### Record excerpts

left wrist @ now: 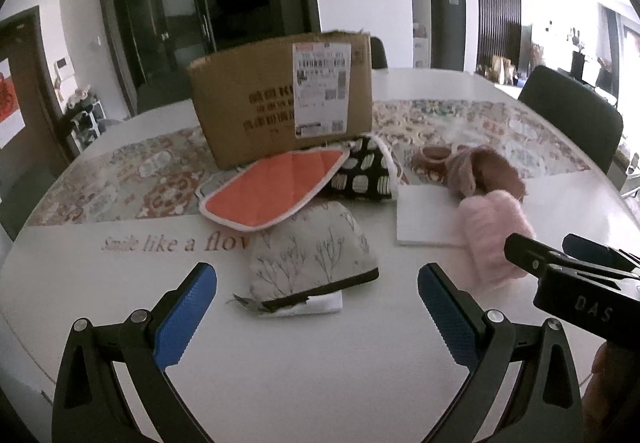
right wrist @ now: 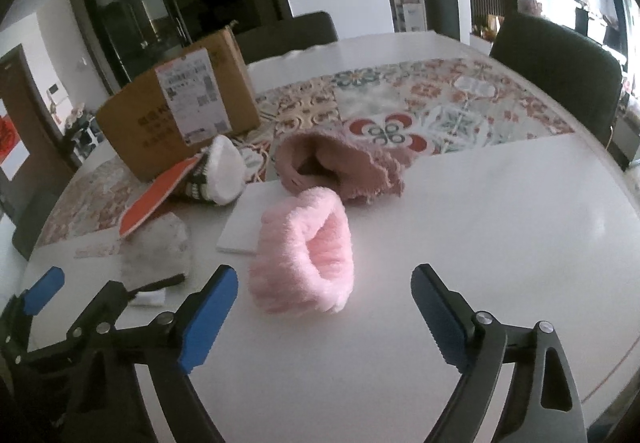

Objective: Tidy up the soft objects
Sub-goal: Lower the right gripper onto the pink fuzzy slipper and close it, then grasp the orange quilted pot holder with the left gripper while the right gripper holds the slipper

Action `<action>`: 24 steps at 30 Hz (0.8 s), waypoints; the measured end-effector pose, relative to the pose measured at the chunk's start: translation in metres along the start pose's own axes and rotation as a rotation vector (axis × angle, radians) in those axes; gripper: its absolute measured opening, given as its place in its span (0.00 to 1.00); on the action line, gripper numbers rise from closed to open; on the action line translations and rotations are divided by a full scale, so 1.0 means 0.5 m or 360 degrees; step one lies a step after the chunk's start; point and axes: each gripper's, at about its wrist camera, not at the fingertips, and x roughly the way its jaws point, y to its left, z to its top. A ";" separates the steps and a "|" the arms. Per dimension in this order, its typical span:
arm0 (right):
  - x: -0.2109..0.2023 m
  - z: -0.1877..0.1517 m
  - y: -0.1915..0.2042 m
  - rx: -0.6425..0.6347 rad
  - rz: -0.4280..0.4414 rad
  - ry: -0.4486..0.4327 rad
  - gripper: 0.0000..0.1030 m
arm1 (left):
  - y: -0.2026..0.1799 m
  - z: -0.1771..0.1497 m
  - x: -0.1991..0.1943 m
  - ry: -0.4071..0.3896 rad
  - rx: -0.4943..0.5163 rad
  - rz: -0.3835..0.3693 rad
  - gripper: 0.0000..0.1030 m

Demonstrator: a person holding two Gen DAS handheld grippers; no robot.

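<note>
On the white desk (left wrist: 304, 363) the soft things lie in a loose cluster in front of a cardboard box (left wrist: 276, 99) that stands on a patterned runner (right wrist: 420, 111). The left tongs (left wrist: 316, 315) stand apart with nothing between their blue pads, pointing down at a grey pouch printed with twigs (left wrist: 312, 247), which lies on the desk just ahead of them, partly on a small white cloth. Behind that pouch an orange pad with white edging (left wrist: 272, 191) leans over a black-and-white patterned mitt (left wrist: 364, 171). The right tongs (right wrist: 324, 311) are also spread wide and grip nothing; a fluffy pink band (right wrist: 308, 247) stands on the desk just beyond their tips, its far side resting on the edge of a flat white card (right wrist: 248, 227). Farther back a dusty-pink knitted piece (right wrist: 340, 167) lies half on the runner. In the left wrist view the right tongs show at the right edge, beside the pink band.
</note>
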 end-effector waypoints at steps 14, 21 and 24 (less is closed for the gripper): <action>0.083 0.003 0.007 0.0005 0.0098 0.0134 0.48 | 0.013 -0.004 0.059 0.0125 -0.0045 0.0011 1.00; 0.063 0.005 0.020 -0.0058 0.0073 0.0078 0.33 | 0.015 -0.002 0.050 0.0111 -0.0046 0.0009 1.00; 0.052 0.005 0.023 -0.0060 0.0071 0.0076 0.31 | 0.016 0.000 0.036 0.0089 -0.0048 0.0006 1.00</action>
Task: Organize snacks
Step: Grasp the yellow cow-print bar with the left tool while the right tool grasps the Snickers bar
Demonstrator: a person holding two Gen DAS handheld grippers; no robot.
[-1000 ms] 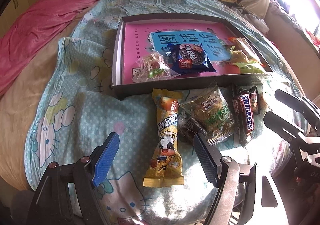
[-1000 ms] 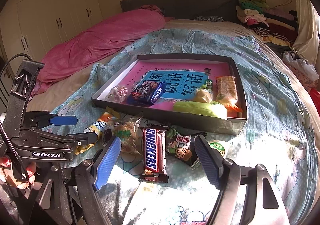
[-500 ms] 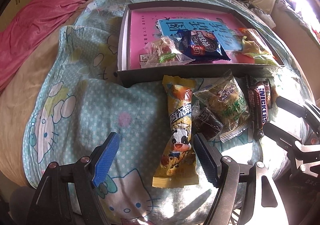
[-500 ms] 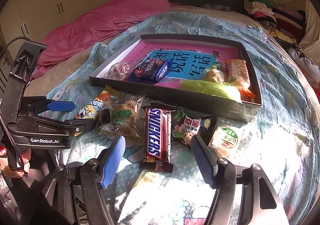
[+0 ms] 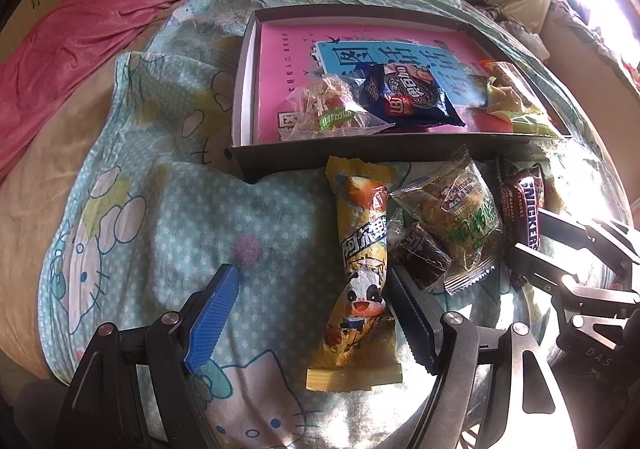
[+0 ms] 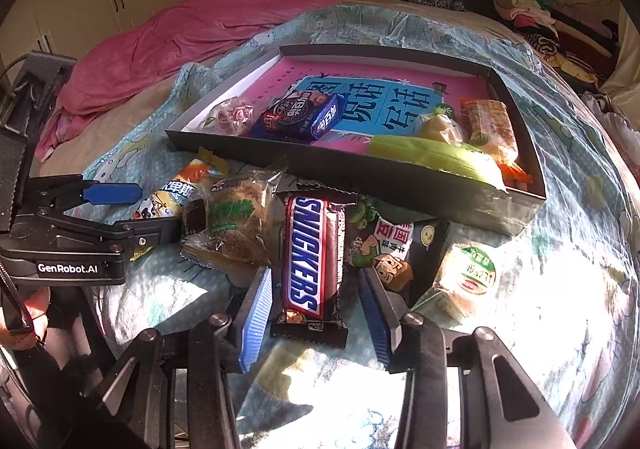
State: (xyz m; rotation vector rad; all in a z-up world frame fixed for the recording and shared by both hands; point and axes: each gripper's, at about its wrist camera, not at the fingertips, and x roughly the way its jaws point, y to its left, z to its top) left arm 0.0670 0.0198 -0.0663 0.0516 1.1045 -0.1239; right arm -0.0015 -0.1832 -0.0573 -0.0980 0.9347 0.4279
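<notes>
- The right gripper (image 6: 316, 313) has just been closing: its jaws straddle the near end of the Snickers bar (image 6: 311, 249), pads not yet touching; the slick wrapper could squirt out.
- The left gripper (image 5: 308, 313) hangs wide open and empty, the yellow panda snack (image 5: 360, 261) against its right finger.
- The tray (image 6: 400, 177) lies beyond.

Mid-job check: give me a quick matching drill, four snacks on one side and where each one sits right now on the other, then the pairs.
Things:
1. Snickers bar
2. blue cookie pack
3. yellow panda-print snack
4. round green-label snack

Places:
A. inside the tray
B. on the blanket, between the left tongs
C. between the right tongs
D. on the blanket, right of the right tongs

Pairs: 1-C, 2-A, 3-B, 4-D
</notes>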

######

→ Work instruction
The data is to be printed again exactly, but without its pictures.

→ Response
left wrist @ now: 
right wrist @ now: 

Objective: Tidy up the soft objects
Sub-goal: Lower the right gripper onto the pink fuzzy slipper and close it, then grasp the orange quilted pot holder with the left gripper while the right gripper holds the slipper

Action `<action>`: 24 steps at 30 Hz (0.8 s), waypoints; the measured end-effector pose, relative to the pose measured at the chunk's start: translation in metres along the start pose's own axes and rotation as a rotation vector (axis × angle, radians) in those axes; gripper: its absolute measured opening, given as its place in its span (0.00 to 1.00); on the action line, gripper numbers rise from closed to open; on the action line translations and rotations are divided by a full scale, so 1.0 means 0.5 m or 360 degrees; step one lies a step after the chunk's start; point and axes: each gripper's, at about its wrist camera, not at the fingertips, and x roughly the way its jaws point, y to its left, z to its top. A ";" separates the steps and a "|" the arms. Per dimension in this order, its typical span:
arm0 (right):
  - x: -0.2109..0.2023 m
  - z: -0.1877..0.1517 m
  - y: -0.1915..0.2042 m
  - rx: -0.6425..0.6347 rad
  - rz: -0.4280..0.4414 rad
  - ry: -0.4486..0.4327 rad
  - gripper: 0.0000..0.1030 m
arm1 (left):
  - y: -0.2026..0.1799 m
  - z: -0.1771..0.1497 m
  - x: -0.1991..0.1943 m
  - ry: -0.4071..0.3896 rad
  - rx: -0.4943..0.5163 rad
  - rz: -0.3835..0.3693 rad
  - gripper: 0.0000..0.1030 m

Demonstrator: a person holding two Gen DAS handheld grippers; no robot.

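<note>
On the white desk (left wrist: 304, 363) the soft things lie in a loose cluster in front of a cardboard box (left wrist: 276, 99) that stands on a patterned runner (right wrist: 420, 111). The left tongs (left wrist: 316, 315) stand apart with nothing between their blue pads, pointing down at a grey pouch printed with twigs (left wrist: 312, 247), which lies on the desk just ahead of them, partly on a small white cloth. Behind that pouch an orange pad with white edging (left wrist: 272, 191) leans over a black-and-white patterned mitt (left wrist: 364, 171). The right tongs (right wrist: 324, 311) are also spread wide and grip nothing; a fluffy pink band (right wrist: 308, 247) stands on the desk just beyond their tips, its far side resting on the edge of a flat white card (right wrist: 248, 227). Farther back a dusty-pink knitted piece (right wrist: 340, 167) lies half on the runner. In the left wrist view the right tongs show at the right edge, beside the pink band.
</note>
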 end-effector waypoints at steps 14, 21 and 24 (less is closed for the gripper): <action>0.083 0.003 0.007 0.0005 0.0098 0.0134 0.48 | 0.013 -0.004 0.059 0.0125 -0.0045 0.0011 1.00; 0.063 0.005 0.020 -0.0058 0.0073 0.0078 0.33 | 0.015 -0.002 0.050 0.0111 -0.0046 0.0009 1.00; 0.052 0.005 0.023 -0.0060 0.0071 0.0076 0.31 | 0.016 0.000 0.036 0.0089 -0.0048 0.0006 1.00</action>
Task: Organize snacks
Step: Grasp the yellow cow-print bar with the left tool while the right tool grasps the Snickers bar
Demonstrator: a person holding two Gen DAS handheld grippers; no robot.
[-1000 ms] 
[-1000 ms] 
[-500 ms] 
[-500 ms] 
[+0 ms] 
[+0 ms] 
State: (xyz m; rotation vector rad; all in a z-up world frame fixed for the recording and shared by both hands; point and axes: each gripper's, at about its wrist camera, not at the fingertips, and x roughly the way its jaws point, y to its left, z to its top) left arm 0.0670 0.0198 -0.0663 0.0516 1.1045 -0.1239; right arm -0.0015 -0.1832 -0.0573 -0.0980 0.9347 0.4279
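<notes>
- The right gripper (image 6: 316, 313) has just been closing: its jaws straddle the near end of the Snickers bar (image 6: 311, 249), pads not yet touching; the slick wrapper could squirt out.
- The left gripper (image 5: 308, 313) hangs wide open and empty, the yellow panda snack (image 5: 360, 261) against its right finger.
- The tray (image 6: 400, 177) lies beyond.

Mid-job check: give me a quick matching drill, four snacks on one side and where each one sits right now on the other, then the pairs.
Things:
1. Snickers bar
2. blue cookie pack
3. yellow panda-print snack
4. round green-label snack

Places:
A. inside the tray
B. on the blanket, between the left tongs
C. between the right tongs
D. on the blanket, right of the right tongs

Pairs: 1-C, 2-A, 3-B, 4-D
</notes>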

Nothing else goes with this output.